Drugdealer
Raw Honey
Mexican Summer/Southbound
This, the second album by Drugdealer – a name given to a project helmed by late-blooming wunderkind Michael Collins – is another clever selection of Record Collection Pop; songs you could fool yourself into thinking you’re sure you’ve heard before. A trace of Beach Boys here, some summer 70s feel-good daze there. But actually it’s just Collins and mates (Weyes Blood on the broodingly gorgeous mope of opening song-proper Honey, Mac Demarco on production duties).

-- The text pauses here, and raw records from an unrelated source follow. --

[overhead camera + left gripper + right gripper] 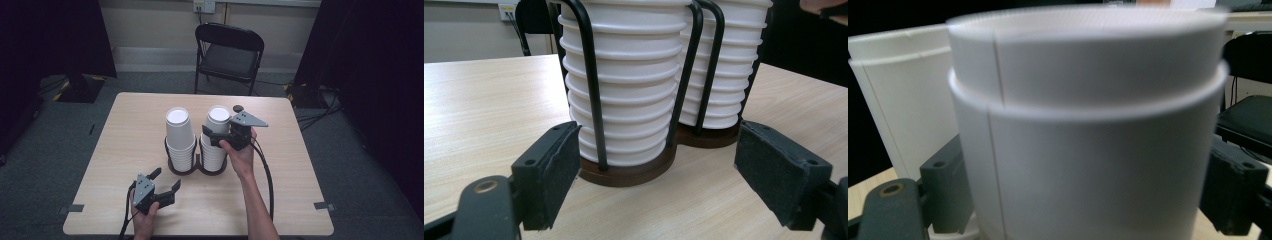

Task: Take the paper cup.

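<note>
Two stacks of upturned white paper cups stand in a dark double holder (197,168) with black wire loops (591,85) at the table's middle. My right gripper (216,136) reaches in from the right, high on the right stack (215,156). Its pads press both sides of an upper cup (1088,150), with the left stack (903,100) behind. My left gripper (167,179) rests near the front left of the table, open and empty. It faces the holder's base (624,172), which is close to its jaws (656,170). The left stack (634,75) is nearer than the right stack (729,65).
The light wooden table (125,125) has bare surface all round the holder. A small dark round object (238,107) lies just behind the right gripper. A black folding chair (229,55) stands beyond the far edge. Dark curtains hang on both sides.
</note>
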`<state>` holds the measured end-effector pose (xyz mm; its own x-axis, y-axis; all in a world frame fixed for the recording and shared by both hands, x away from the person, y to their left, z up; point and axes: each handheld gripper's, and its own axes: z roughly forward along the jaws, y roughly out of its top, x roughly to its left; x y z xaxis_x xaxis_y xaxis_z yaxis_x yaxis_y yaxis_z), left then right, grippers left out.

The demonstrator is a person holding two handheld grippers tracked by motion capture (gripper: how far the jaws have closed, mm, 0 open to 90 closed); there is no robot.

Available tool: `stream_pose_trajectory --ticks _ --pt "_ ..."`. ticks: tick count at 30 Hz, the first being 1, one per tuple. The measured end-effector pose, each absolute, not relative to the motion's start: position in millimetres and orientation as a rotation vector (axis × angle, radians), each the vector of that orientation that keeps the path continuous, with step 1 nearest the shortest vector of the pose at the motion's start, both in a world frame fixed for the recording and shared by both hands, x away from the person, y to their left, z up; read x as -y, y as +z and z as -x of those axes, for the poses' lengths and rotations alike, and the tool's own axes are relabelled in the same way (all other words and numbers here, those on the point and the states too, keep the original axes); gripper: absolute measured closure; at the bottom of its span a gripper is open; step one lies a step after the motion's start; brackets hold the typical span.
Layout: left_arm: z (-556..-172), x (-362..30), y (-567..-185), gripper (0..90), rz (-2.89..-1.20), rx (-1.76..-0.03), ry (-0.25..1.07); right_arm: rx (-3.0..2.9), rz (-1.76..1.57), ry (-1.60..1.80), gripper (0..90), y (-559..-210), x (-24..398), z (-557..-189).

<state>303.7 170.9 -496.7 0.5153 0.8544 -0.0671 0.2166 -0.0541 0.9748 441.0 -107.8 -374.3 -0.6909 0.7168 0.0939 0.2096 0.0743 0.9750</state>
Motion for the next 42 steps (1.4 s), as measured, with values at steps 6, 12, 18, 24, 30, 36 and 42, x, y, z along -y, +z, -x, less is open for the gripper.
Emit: stream_pose_trajectory --ticks 6,12,18,24,30,36,42 --pt "-303.7 -171.0 -496.7 18.4 -1.574 -0.945 0.672 -1.964 -0.934 1.64 12.1 -384.8 105.9 -442.3" --pt "-303.7 -170.8 -496.7 18.5 -1.576 -0.946 0.674 -1.96 -0.935 1.631 11.3 -390.0 106.0 -441.2" --pt "-303.7 -171.0 -496.6 18.5 -1.58 -0.944 0.679 -1.955 -0.92 1.617 11.3 -390.7 104.8 -439.8" --pt "-303.6 -170.7 -496.7 18.5 -1.576 -0.946 0.676 -1.952 -0.931 1.61 11.5 -391.7 105.0 -441.3" --pt "-303.6 -170.7 -496.7 18.5 -1.576 -0.946 0.677 -1.951 -0.928 1.598 11.8 -392.3 103.7 -441.0" --pt "-303.9 -170.4 -496.6 18.5 -1.58 -0.947 0.674 -1.961 -0.903 1.588 13.5 -388.4 103.5 -440.0" --pt "-303.9 -170.6 -496.6 18.5 -1.581 -0.946 0.677 -1.947 -0.896 1.614 14.0 -383.5 105.9 -439.2"
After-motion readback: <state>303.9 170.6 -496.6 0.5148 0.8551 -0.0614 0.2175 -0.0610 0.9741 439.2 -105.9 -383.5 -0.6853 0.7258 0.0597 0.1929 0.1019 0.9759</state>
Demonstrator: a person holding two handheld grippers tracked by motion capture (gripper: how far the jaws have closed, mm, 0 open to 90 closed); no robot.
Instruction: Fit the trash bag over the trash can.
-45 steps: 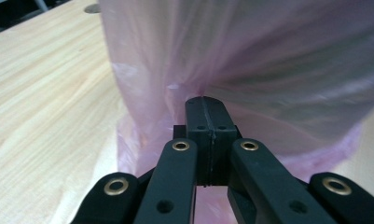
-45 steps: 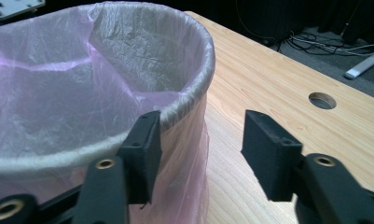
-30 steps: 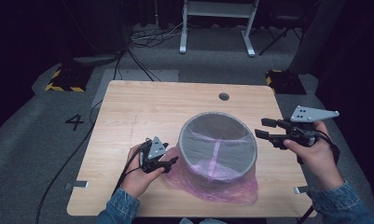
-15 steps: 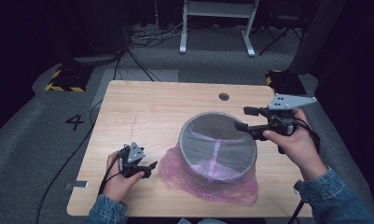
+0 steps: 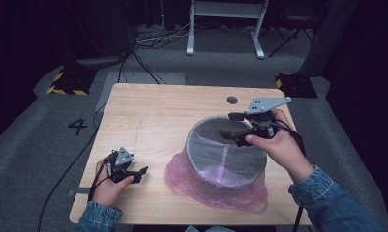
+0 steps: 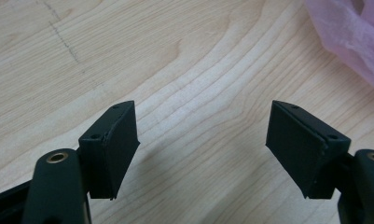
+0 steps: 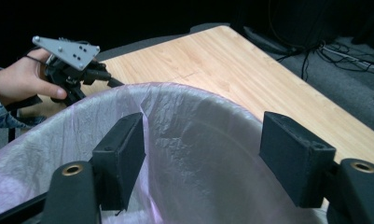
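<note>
A grey round bin stands on the wooden table, lined with a thin pink plastic bag that spills around its base. My right gripper hovers over the bin's far right rim. Its jaws have just been opening and nothing is between them. In the right gripper view the bag's lining lies right under those jaws. My left gripper is low over bare wood near the table's front left, a short way from the bag's edge. Its jaws have just been opening and are empty.
A cable hole sits in the table's far right part. A painted 4 marks the grey floor on the left. Cables and a white stand's legs lie beyond the table. Yellow-black blocks flank the far corners.
My left hand has pulled left and down, away from the bag. My right hand has swung left from beside the bin to over its rim. Both pairs of jaws stand wider.
</note>
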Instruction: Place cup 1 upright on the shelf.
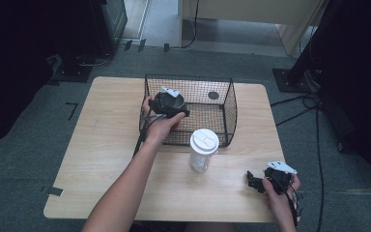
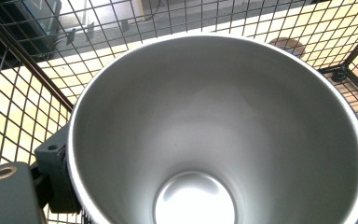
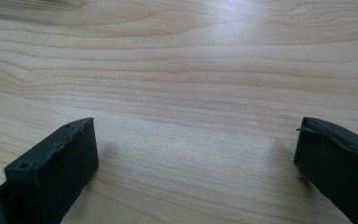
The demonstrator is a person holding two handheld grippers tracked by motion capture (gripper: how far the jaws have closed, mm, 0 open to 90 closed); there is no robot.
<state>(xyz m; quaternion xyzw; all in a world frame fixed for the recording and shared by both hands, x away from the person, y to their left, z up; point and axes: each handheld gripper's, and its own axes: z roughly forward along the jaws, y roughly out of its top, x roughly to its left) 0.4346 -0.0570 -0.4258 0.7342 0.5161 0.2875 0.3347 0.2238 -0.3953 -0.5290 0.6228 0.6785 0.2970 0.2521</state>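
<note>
A steel cup (image 2: 214,121) with a bare shiny inside stands upright between the jaws of my left gripper (image 1: 170,104), which is shut on it; one black finger (image 2: 56,170) presses its left wall. Gripper and cup are inside the black wire basket (image 1: 188,77), at its front left corner, and a bit of red (image 1: 175,126) peeks out under the hand. My right gripper (image 1: 254,181) rests low over the table's front right part, open, with bare wood between its jaws (image 3: 196,154).
A clear plastic cup with a white lid (image 1: 203,149) stands just in front of the basket. The basket mesh (image 2: 28,93) closes in around the steel cup. The wooden table (image 1: 111,159) has free room at its left. Cables lie on the floor at right.
</note>
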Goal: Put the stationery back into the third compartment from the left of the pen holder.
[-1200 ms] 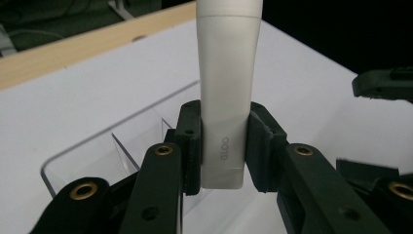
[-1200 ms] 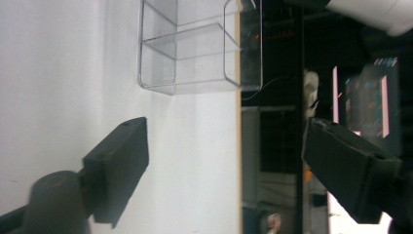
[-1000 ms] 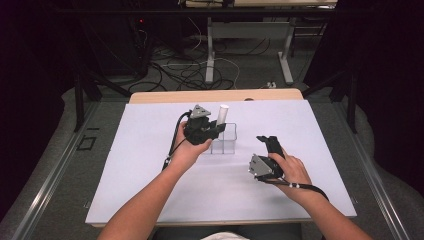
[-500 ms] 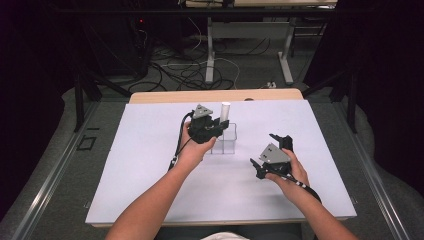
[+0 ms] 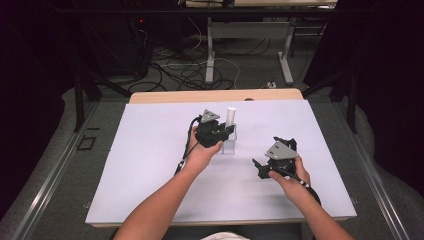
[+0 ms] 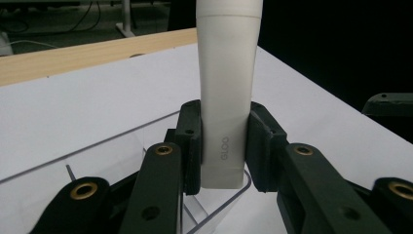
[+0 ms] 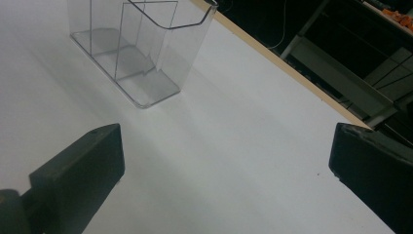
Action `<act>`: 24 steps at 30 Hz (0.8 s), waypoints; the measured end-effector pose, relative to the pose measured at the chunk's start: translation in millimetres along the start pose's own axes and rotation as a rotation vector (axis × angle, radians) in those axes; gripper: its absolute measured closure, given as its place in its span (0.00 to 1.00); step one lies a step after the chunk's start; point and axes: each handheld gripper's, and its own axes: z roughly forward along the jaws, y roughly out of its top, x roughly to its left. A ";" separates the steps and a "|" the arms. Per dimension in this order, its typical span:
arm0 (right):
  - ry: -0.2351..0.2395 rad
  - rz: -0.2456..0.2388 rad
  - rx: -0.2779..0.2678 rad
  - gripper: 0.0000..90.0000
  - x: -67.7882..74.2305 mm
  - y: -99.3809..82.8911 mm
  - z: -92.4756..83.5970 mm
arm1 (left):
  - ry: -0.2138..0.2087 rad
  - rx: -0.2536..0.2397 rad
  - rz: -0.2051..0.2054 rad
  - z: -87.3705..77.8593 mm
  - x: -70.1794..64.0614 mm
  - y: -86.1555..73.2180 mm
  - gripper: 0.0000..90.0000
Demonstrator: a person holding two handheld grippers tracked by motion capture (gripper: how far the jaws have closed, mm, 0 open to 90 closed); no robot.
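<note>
A white tube marked GLOO stands upright with my left gripper shut on its lower end. Its bottom hangs just over the rim of a clear plastic holder. In the high view the left gripper holds the tube above the holder at mid-table. My right gripper rests low to the right of the holder. Its jaws have just been opening and stand wide apart with nothing between them. In the right gripper view the right gripper faces the divided holder farther off.
A white sheet covers the table, with a strip of bare wood along the far edge. Beyond it are table legs and cables on the floor. The left gripper's cable trails along the forearm.
The left gripper has come down and slightly right with the tube, closer to the holder. The right gripper has shifted a little and its jaws have spread wider.
</note>
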 end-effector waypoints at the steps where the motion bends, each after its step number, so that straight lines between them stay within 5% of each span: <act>1: 0.000 0.008 0.002 0.00 0.4 -0.3 -0.1 | 0.005 0.008 0.007 1.4 0.9 -1.3 0.79; 8: 0.016 0.038 0.004 0.00 -1.5 -3.8 1.5 | 0.004 0.026 -0.027 8.4 3.4 -8.0 0.79; 24: 0.031 0.053 0.023 0.00 -3.0 -5.8 1.6 | 0.022 0.054 -0.010 14.4 4.6 -12.1 0.79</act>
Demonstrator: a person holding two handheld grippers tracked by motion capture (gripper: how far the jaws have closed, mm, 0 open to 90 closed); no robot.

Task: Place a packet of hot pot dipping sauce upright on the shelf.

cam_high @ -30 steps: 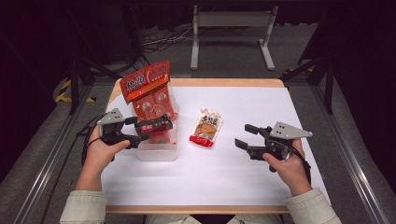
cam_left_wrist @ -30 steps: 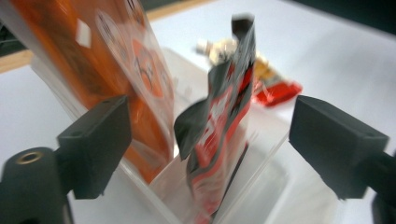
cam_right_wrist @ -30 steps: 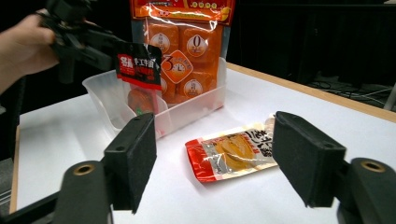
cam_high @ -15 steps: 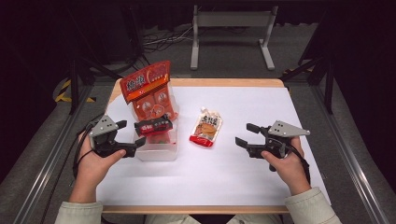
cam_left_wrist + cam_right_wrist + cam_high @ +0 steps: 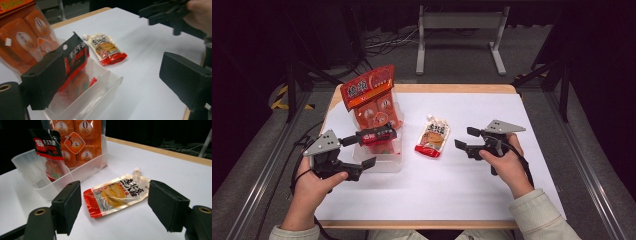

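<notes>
A clear plastic bin (image 5: 384,161) sits at the left of the white table. A large orange bag (image 5: 372,100) stands in its far end, and a red-and-black packet (image 5: 377,136) leans upright in its near end. My left gripper (image 5: 361,151) hovers just left of the bin; its jaws have just been opening and stand open, with nothing pressed between them. In the left gripper view the packet (image 5: 76,56) rises behind the left jaw. A spouted pouch (image 5: 433,137) lies flat at the table's middle. My right gripper (image 5: 465,139) is open just right of it, its jaws framing the pouch (image 5: 117,192) from a short distance.
A white sheet (image 5: 472,190) covers the wooden table, with bare room in front of and to the right of the pouch. A grey metal stand (image 5: 459,35) is on the floor beyond the far edge. Dark rails run along both sides.
The left gripper let go of the red-and-black packet, which stays in the bin, and drew back left toward the person. The right gripper moved left, closer to the pouch.
</notes>
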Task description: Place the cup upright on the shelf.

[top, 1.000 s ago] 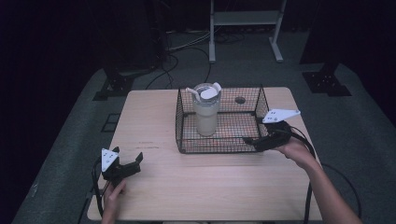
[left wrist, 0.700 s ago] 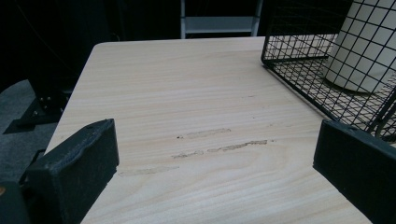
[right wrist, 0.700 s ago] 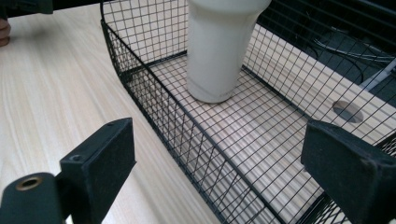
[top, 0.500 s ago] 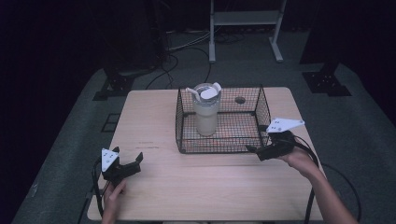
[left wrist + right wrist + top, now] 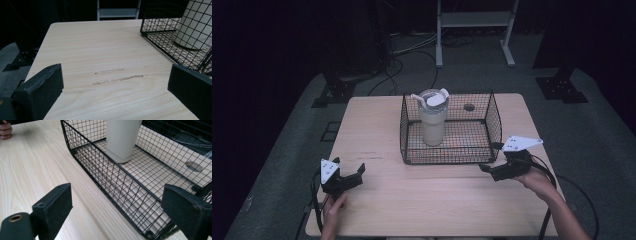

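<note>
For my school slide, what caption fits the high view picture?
A tall cup stands in a wire basket on a wooden table, one open claw on each side.

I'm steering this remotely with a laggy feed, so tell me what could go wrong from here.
1. The right gripper sits open close to the wire basket's near right corner; a forward move could snag a jaw in the mesh and drag the basket.
2. The tall tumbler stands upright inside; a jolt to the basket might tip it.
3. Cables trail off the table edge and could catch.
</note>
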`<action>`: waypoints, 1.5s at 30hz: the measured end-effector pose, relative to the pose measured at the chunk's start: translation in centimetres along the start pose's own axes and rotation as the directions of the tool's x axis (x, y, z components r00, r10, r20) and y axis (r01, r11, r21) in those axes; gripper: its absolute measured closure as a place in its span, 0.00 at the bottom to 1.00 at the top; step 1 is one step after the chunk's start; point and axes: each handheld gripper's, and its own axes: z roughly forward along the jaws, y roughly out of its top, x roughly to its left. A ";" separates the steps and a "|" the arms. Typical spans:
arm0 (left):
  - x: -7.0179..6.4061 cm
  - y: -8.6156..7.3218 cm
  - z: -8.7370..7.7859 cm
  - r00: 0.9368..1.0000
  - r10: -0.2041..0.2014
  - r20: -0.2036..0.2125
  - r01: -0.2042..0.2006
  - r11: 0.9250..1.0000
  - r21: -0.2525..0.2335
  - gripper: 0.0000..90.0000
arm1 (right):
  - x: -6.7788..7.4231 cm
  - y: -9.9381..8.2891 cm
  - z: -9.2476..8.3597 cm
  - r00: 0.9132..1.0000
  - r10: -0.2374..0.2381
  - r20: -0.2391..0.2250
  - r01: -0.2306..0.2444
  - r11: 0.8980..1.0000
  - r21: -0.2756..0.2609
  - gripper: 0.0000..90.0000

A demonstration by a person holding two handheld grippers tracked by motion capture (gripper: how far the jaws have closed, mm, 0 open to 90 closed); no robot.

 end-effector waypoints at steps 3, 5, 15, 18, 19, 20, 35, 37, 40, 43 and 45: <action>0.0 0.0 0.0 1.000 0.000 0.000 0.000 1.000 0.000 0.00 | 0.1 -0.4 0.0 1.000 0.009 -0.003 -0.009 1.000 -0.003 0.10; 0.0 0.0 0.0 1.000 0.000 -0.001 0.000 1.000 0.000 0.00 | 0.2 -0.7 -0.1 1.000 0.016 -0.005 -0.016 1.000 -0.003 0.10; 0.0 0.0 0.0 1.000 0.001 -0.002 -0.001 1.000 0.001 0.00 | 0.3 -2.0 -0.4 0.999 0.041 -0.001 -0.041 0.999 -0.009 0.10; 0.0 0.0 0.0 1.000 0.001 -0.002 -0.001 1.000 -0.001 0.00 | 0.5 -2.5 -0.5 0.999 0.044 -0.001 -0.044 0.999 -0.007 0.10; 0.0 0.0 0.0 1.000 0.001 -0.002 -0.001 1.000 0.000 0.00 | 0.5 -2.6 -0.5 0.999 0.046 -0.003 -0.046 0.999 -0.007 0.10; 0.0 0.0 0.0 1.000 0.001 -0.002 -0.001 1.000 0.001 0.00 | 0.6 -2.8 -0.5 0.999 0.049 -0.004 -0.049 0.999 -0.009 0.10; -0.1 0.0 0.0 1.000 0.004 -0.003 -0.004 1.000 -0.005 0.00 | 1.3 -5.0 -1.2 0.997 0.078 -0.001 -0.078 0.997 -0.007 0.10; -0.1 0.0 0.0 1.000 0.004 -0.003 -0.004 1.000 -0.008 0.00 | 1.3 -5.2 -1.4 0.997 0.082 -0.001 -0.082 0.997 -0.012 0.10; -0.1 0.0 0.0 1.000 0.003 -0.006 -0.003 1.000 -0.009 0.00 | 1.4 -5.6 -1.6 0.996 0.092 0.004 -0.092 0.996 -0.019 0.10; 0.0 0.0 -0.1 1.000 -0.009 -0.010 0.008 1.000 -0.010 0.00 | 1.5 -6.2 -1.6 0.994 0.106 0.012 -0.105 0.994 -0.018 0.10; 0.1 0.0 -0.1 1.000 -0.011 -0.009 0.011 1.000 -0.013 0.00 | 1.6 -6.7 -1.6 0.993 0.115 0.010 -0.115 0.993 -0.021 0.10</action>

There’s a thread of psych-rock flowing through this; a less belligerent Anton Newcombe almost, a more talented/easily palatable Ariel Pink perhaps.
And just pop-gem atop pop-gem, the Todd Rundgren-like Lonely, the Ben Folds-meets-Beatles pop-perfection of Lost In My Dream. Just as you feel this album might be all 60s/70s in straight-faced recollection, the vibe starts to drift towards the 80s also. But there’s a song on here that is so Jeff Lynne-aping-John Lennon it sounds more ELO than nearly anything ELO ever managed, and most certainly more Beatles-y than anything ELO managed (If You Don’t Know Now, You Never Will). Actually maybe it’s the great John Lennon solo track Paul McCartney never got to write, or is it vice-versa?
You can have fun deciding.
You can have even more fun playing this for your friends and telling them it’s the latest 4MenWithBeards-type “deep dive” reissue. Almost anyone would believe you.
Deep in the piece we get Wild Motion which sounds like if Todd Rundgren joined Wings for the mere folly of it.
This week I love this record. Last week I did too. Week before that as well. I’ll hate it at some point. Then I reckon I’ll love it again.
So both its triumph and downfall, essentially, is that it’s far too fucking clever. But you could love it for the “Vintage Drum Sound”-setting warmth of its production. And I reckon that this is so slyly ironic as to be almost damn-near authentic-af.